Rechtsfall des Monats: Wettbewerb und Vergaberecht: Wann sind Vorgaben im Planungswettbewerb bindend?

Architekt B fragt bei der Rechtsberatung der AKNW an: Unser Büro hat sich an einem nichtoffenen, einphasigen Realisierungswettbewerb zur Generalsanierung eines Theatergebäudes beteiligt. In der Auslobung waren u.a. planerische Vorgaben zur maximalen Gebäudehöhe, zur Einhaltung eines Raumprogramms und zur Gestaltung angrenzender öffentlicher Flächen enthalten. Die Auslobung enthielt keine ausdrückliche Angabe, ob diese Vorgaben verbindlich oder unverbindlich sind. Sie enthielt aber die Information, dass nur Wettbewerbsarbeiten zur Beurteilung zugelassen werden, die nicht gegen bindende Vorgaben verstoßen. Wir hatten die planerischen Vorgaben als bindend verstanden. Unser Entwurf wurde aber nicht prämiert. Die prämierten Entwürfe weichen teilweise von den planerischen Vorgaben ab – etwa durch Überschreitung der Gebäudehöhe oder fehlende Technikflächen.

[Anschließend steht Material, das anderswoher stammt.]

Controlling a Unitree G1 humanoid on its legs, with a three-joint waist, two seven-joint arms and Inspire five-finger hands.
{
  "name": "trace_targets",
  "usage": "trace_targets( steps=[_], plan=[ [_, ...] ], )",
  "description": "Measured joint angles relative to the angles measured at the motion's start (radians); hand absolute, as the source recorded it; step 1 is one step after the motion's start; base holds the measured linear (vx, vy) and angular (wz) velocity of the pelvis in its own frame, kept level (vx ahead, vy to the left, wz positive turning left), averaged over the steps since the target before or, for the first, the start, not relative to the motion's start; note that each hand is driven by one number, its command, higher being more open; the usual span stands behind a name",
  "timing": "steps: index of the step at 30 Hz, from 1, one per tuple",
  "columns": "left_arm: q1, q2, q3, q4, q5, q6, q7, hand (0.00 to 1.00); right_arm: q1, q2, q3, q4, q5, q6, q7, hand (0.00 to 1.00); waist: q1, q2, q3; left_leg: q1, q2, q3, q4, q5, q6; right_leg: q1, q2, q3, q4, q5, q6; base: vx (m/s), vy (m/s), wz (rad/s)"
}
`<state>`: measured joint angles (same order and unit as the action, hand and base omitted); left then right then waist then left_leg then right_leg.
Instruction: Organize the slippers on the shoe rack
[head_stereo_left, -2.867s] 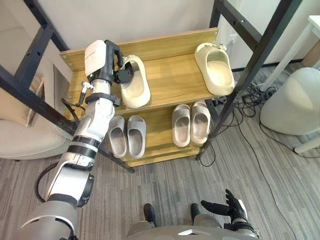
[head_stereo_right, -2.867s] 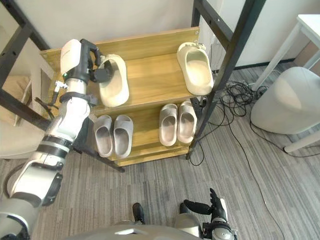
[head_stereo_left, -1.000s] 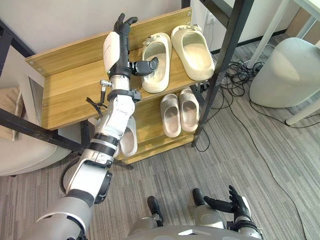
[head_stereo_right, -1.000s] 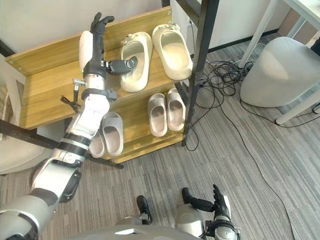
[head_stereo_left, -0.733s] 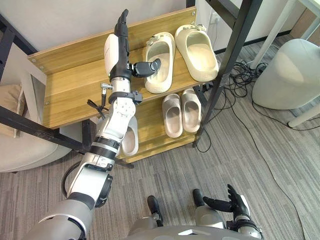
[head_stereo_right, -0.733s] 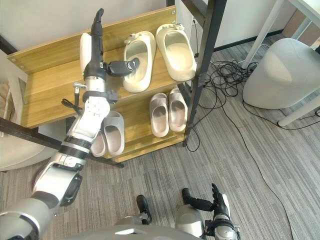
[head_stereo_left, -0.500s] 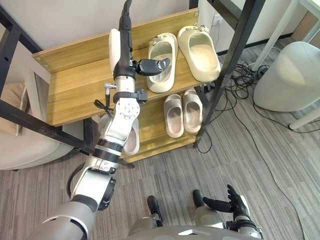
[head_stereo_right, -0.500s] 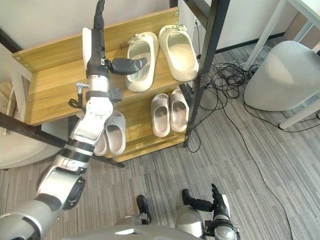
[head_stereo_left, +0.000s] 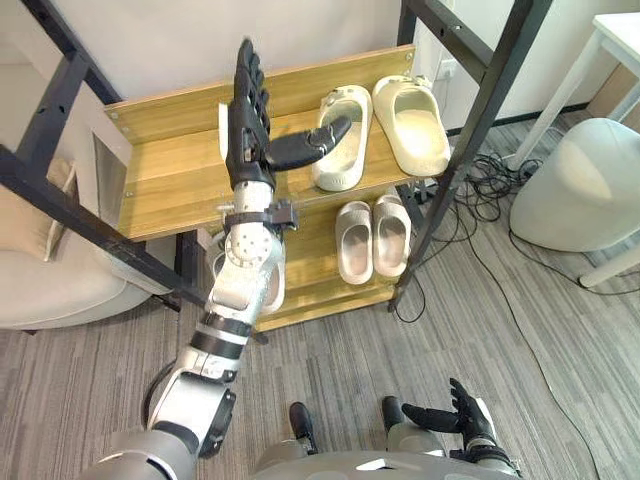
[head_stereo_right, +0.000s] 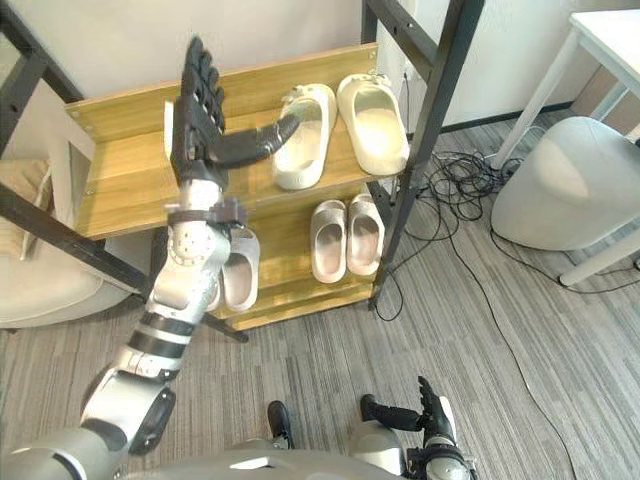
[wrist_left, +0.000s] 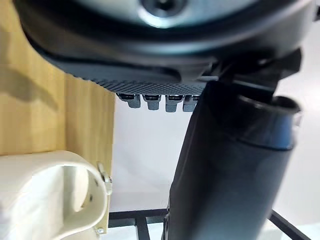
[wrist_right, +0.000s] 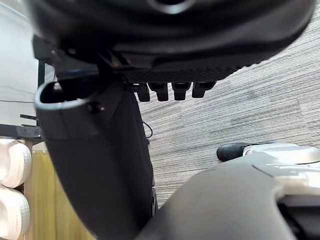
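In the upper centre the left hand (head_stereo_left: 247, 125) holds nothing, fingers straight, thumb by the cream slipper (head_stereo_left: 345, 152). It should pull away slowly, without pushing that slipper crooked.

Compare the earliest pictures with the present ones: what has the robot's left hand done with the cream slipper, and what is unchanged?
The left hand moved the cream slipper rightwards along the upper shelf to beside its mate, then let go; it is open now. The lower-shelf pairs and the right hand stayed.
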<state>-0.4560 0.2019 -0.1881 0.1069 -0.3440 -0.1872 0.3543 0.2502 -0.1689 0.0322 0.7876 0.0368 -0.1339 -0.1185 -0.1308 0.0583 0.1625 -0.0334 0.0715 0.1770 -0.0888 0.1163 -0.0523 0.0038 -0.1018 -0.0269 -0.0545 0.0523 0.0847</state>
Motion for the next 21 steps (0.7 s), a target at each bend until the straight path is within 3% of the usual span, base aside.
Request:
trace_targets(
  steps=[5,21],
  plan=[
    [0.102,-0.001,-0.033,0.000,-0.021,0.002,-0.023,1.00,0.000,-0.003,0.010,0.013,-0.001,0.003,-0.001,1.00,0.018,-0.005,-0.003,-0.003,-0.003,-0.023,0.000,0.001,0.000,0.011,-0.003,-0.025,-0.003,-0.003,0.001,0.00,0.007,0.12],
    [0.102,-0.004,-0.144,-0.011,-0.060,0.000,-0.082,1.00,-0.002,-0.013,0.037,0.015,-0.023,0.003,-0.002,1.00,0.030,-0.019,-0.012,0.000,-0.005,-0.053,0.000,0.002,-0.001,0.036,-0.003,-0.057,-0.013,-0.010,0.002,0.01,0.003,0.06]
  ],
)
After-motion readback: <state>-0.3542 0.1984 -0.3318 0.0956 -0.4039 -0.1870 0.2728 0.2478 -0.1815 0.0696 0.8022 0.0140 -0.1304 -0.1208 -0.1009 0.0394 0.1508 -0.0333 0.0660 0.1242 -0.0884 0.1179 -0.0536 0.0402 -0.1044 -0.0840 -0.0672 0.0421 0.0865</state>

Können wir dagegen rechtlich vorgehen, obwohl unser Beitrag nicht ausgezeichnet wurde?

15. September 2025von Rebecca Dreps

Ja – das zeigt ein aktueller Beschluss der Vergabekammer Thüringen vom 20.06.2025. Die VK Thüringen stellte fest, dass das Preisgericht gegen den Gleichbehandlungsgrundsatz verstoßen hat, indem es Wettbewerbsarbeiten prämierte, die nach Auffassung der VK Thüringen gegen bindende Vorgaben der Auslobung verstießen. Diese Beiträge hätte das Preisgericht gemäß den Auslobungsbedingungen nicht zum Wettbewerb zulassen dürfen. 

Da der Auslober die planerischen Vorgaben in der Auslobung nicht als „nicht bindend“ kennzeichnete, musste die VK Thüringen prüfen, wie ein objektiver Empfänger die Vorgaben der Auslobung verstehen musste. Die Vergabekammer ging zwar grundsätzlich davon aus, dass die Eigenheiten des Wettbewerbs eine großzügige Auslegung der Vorgaben rechtfertigten. Im Planungswettbewerb gehe es dem Auslober darum, eine möglichst große Vielzahl an verschiedenen und kreativen Lösungen erhalten will. Daher sei es regelmäßig im Sinne des Auslobers, die Gestaltungsfreiheit der Teilnehmer so wenig wie möglich einzuschränken. 

Dies gelte aber nicht mehr, wenn eine zwingende Vorgabe aufgrund einer eindeutigen Formulierung als solche erkennbar sein. Formulierungen wie „sind nicht möglich“, „darf nicht“ oder „muss“ seien insoweit unmissverständlich als zwingend zu verstehen, wenn der Auftraggeber nicht an anderer Stelle der Auslobungsunterlagen deutlich gemacht habe, dass er trotz dieser verbindlichen Formulierungen keine zwingenden Vorgaben machen will.

Die Vergabekammer stellte außerdem klar: Auch ein Teilnehmer, dessen Beitrag nicht prämiert wurde, kann gegen die rechtswidrige Zulassung anderer Beiträge vorgehen, wenn deren Beiträge gegen bindende Vorgaben verstoßen und deswegen ebenfalls nicht hätten prämiert werden dürfen. Darin liege ein Verstoß gegen den vergaberechtlichen Gleichbehandlungsgrundsatz. 

Die Vergabekammer verpflichtete die Kommune daher, das gesamte Vergabeverfahren in das Stadium vor der Wettbewerbsbekanntmachung zurückzuversetzen. Eine Wiederholung der Preisgerichtssitzung war ausgeschlossen, da die Anonymität der Beiträge bereits aufgehoben war.

Praxistipp:

Wettbewerbsteilnehmer sollten Auslobungstexte sorgfältig auf bindende Vorgaben prüfen. Sofern der Auftraggeber in den Auslobungsunterlagen nicht eindeutig klargestellt hat, dass die Vorgaben der Auslobung nicht bindenden sind, kommt es auf die genaue Formulierung in den Auslobungsunterlagen an. Bei Unsicherheiten ist es ratsam eine Rückfrage an den Auslober zu stellen. 

Wettbewerbsbetreuende Büros sollten bei der Beratung besonders auf die Formulierung etwaiger Vorgaben achten oder jedenfalls allgemein darauf hinweisen, dass der Auslober trotz teils verbindlich klingender Aussagen keine verpflichtenden Anforderungen stellen möchte. So lassen sich unbeabsichtigte Bindungswirkungen vermeiden und der planerische Spielraum bleibt erhalten.